=== Exercise requirements ===
Could you please retype all of the data below exactly?

=== Data provided ===

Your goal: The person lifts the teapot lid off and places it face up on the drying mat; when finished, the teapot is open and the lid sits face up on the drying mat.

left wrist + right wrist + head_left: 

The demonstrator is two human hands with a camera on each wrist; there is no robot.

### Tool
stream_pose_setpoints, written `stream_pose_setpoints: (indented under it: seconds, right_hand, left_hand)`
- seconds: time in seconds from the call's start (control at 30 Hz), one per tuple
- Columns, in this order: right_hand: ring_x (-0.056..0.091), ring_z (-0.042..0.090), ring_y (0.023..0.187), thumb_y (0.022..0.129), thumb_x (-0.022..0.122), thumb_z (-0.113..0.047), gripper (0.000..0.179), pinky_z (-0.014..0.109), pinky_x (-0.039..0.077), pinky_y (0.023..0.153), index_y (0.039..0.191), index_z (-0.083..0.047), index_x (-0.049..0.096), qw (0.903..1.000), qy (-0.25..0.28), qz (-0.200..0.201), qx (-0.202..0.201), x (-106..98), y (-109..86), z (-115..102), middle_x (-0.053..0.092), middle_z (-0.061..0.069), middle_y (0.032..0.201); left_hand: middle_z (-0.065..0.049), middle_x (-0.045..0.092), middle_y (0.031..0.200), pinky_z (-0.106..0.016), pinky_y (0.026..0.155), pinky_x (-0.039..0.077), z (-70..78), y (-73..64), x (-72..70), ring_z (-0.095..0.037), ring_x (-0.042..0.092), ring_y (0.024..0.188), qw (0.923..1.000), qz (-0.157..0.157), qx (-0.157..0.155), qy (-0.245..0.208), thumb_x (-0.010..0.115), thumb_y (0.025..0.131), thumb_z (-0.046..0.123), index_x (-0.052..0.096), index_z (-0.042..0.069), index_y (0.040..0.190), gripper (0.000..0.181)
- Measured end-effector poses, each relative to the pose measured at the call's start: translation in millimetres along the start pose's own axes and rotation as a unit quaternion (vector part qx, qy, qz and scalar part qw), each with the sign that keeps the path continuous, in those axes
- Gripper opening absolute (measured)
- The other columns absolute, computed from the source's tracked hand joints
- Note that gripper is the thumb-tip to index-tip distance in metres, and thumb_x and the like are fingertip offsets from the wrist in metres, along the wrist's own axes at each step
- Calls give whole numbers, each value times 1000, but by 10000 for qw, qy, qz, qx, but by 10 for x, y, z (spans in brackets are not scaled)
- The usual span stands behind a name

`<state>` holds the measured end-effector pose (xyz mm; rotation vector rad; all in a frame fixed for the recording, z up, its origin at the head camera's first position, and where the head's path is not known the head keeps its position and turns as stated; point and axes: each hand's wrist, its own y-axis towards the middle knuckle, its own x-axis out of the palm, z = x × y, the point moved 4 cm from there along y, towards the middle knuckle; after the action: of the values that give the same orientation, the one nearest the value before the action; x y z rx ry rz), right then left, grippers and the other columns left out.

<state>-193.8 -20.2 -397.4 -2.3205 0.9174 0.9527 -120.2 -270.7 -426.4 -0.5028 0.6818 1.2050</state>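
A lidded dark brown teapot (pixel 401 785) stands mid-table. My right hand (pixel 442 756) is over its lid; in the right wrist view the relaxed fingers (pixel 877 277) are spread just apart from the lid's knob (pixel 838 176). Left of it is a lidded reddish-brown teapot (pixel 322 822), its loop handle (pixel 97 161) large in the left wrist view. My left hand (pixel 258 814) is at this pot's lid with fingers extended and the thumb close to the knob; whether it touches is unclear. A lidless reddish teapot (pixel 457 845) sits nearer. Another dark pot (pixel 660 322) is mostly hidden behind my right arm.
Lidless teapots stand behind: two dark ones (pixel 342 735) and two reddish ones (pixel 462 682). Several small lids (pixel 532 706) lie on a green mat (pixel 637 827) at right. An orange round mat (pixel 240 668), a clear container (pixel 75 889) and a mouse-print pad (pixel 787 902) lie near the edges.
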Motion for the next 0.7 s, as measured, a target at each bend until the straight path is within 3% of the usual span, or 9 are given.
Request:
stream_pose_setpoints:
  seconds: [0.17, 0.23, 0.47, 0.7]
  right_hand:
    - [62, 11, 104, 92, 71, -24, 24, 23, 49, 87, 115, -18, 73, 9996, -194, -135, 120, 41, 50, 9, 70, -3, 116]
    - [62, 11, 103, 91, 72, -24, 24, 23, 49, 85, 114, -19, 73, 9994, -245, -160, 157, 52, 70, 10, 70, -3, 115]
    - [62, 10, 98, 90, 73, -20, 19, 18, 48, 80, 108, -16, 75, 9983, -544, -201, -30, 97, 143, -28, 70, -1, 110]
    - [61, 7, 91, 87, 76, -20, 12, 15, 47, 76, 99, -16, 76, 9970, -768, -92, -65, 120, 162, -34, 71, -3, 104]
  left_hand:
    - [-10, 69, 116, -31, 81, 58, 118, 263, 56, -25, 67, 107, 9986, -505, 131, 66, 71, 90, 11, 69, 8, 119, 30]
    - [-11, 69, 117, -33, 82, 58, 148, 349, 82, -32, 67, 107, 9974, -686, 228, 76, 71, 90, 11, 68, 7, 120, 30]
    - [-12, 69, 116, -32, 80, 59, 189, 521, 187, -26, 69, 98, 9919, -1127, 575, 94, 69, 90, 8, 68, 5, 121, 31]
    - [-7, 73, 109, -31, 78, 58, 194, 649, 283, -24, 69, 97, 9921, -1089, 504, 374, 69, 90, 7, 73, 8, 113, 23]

=== Your response ===
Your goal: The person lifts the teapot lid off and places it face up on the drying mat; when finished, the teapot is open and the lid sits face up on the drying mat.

left wrist + right wrist + head_left: 

The demonstrator is two human hands with a camera on each wrist; there is no robot.

### Tool
stream_pose_setpoints, written `stream_pose_setpoints: (indented under it: seconds, right_hand, left_hand)`
- seconds: time in seconds from the call's start (control at 30 Hz), one per tuple
- Columns, in this order: right_hand: ring_x (-0.056..0.091), ring_z (-0.042..0.090), ring_y (0.023..0.187), thumb_y (0.022..0.129), thumb_x (-0.022..0.122), thumb_z (-0.113..0.047), gripper (0.000..0.179), pinky_z (-0.014..0.109), pinky_x (-0.039..0.077), pinky_y (0.023..0.153), index_y (0.039..0.191), index_z (-0.083..0.047), index_x (-0.049..0.096), qw (0.903..1.000), qy (-0.25..0.28), qz (-0.200..0.201), qx (-0.202..0.201), x (-106..98), y (-109..86), z (-115..102), middle_x (-0.053..0.092), middle_z (-0.061..0.069), middle_y (0.032..0.201); left_hand: middle_z (-0.065..0.049), middle_x (-0.045..0.092), middle_y (0.031..0.200), pinky_z (-0.106..0.016), pinky_y (0.026..0.155), pinky_x (-0.039..0.077), z (-70..78), y (-73..64), x (-72..70), ring_z (-0.095..0.037), ring_x (-0.042..0.092), ring_y (0.024..0.188), qw (0.923..1.000), qz (-0.157..0.157), qx (-0.157..0.155), qy (-0.245..0.208), thumb_x (-0.010..0.115), thumb_y (0.025..0.131), thumb_z (-0.046..0.123), index_x (-0.052..0.096), index_z (-0.042..0.069), index_y (0.040..0.190), gripper (0.000..0.181)
- Measured end-effector poses, each relative to the pose measured at the call's start: translation in millimetres along the start pose's own axes and rotation as a unit quaternion (vector part qx, qy, qz and scalar part qw), each with the sign that keeps the path continuous, in those axes
- Gripper opening absolute (measured)
- The other columns absolute, computed from the source's tracked hand joints
- Note that gripper is the thumb-tip to index-tip distance in metres, and thumb_x and the like are fingertip offsets from the wrist in metres, along the wrist's own axes at each step
- Calls give whole numbers, each value times 1000, but by 10000 for qw, qy, qz, qx, but by 10 for x, y, z (spans in brackets are not scaled)
- The usual span stands behind a name

`<state>` holds the measured end-effector pose (xyz mm; rotation vector rad; all in a frame fixed for the recording, z up, its origin at the head camera's first position, and where the head's path is not known the head keeps its position and turns as stated; point and axes: each hand's wrist, its own y-axis towards the middle knuckle, its own x-axis out of the palm, z = x × y, the point moved 4 cm from there along y, towards the middle knuckle; after the action: of the values that give the same orientation, the one nearest the value before the action; x y z rx ry rz), right then left, grippers and the other columns left out.

<state>-193.8 -20.2 -397.4 -2.3205 0.9174 0.9527 -120.2 -270.7 -426.4 -0.5028 0.6818 1.2050</state>
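A lidded dark brown teapot (pixel 401 785) stands mid-table. My right hand (pixel 442 756) is over its lid; in the right wrist view the relaxed fingers (pixel 877 277) are spread just apart from the lid's knob (pixel 838 176). Left of it is a lidded reddish-brown teapot (pixel 322 822), its loop handle (pixel 97 161) large in the left wrist view. My left hand (pixel 258 814) is at this pot's lid with fingers extended and the thumb close to the knob; whether it touches is unclear. A lidless reddish teapot (pixel 457 845) sits nearer. Another dark pot (pixel 660 322) is mostly hidden behind my right arm.
Lidless teapots stand behind: two dark ones (pixel 342 735) and two reddish ones (pixel 462 682). Several small lids (pixel 532 706) lie on a green mat (pixel 637 827) at right. An orange round mat (pixel 240 668), a clear container (pixel 75 889) and a mouse-print pad (pixel 787 902) lie near the edges.
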Motion for the next 0.7 s, as measured, a target at each bend until the straight path is within 3% of the usual span, or 9 are given.
Request:
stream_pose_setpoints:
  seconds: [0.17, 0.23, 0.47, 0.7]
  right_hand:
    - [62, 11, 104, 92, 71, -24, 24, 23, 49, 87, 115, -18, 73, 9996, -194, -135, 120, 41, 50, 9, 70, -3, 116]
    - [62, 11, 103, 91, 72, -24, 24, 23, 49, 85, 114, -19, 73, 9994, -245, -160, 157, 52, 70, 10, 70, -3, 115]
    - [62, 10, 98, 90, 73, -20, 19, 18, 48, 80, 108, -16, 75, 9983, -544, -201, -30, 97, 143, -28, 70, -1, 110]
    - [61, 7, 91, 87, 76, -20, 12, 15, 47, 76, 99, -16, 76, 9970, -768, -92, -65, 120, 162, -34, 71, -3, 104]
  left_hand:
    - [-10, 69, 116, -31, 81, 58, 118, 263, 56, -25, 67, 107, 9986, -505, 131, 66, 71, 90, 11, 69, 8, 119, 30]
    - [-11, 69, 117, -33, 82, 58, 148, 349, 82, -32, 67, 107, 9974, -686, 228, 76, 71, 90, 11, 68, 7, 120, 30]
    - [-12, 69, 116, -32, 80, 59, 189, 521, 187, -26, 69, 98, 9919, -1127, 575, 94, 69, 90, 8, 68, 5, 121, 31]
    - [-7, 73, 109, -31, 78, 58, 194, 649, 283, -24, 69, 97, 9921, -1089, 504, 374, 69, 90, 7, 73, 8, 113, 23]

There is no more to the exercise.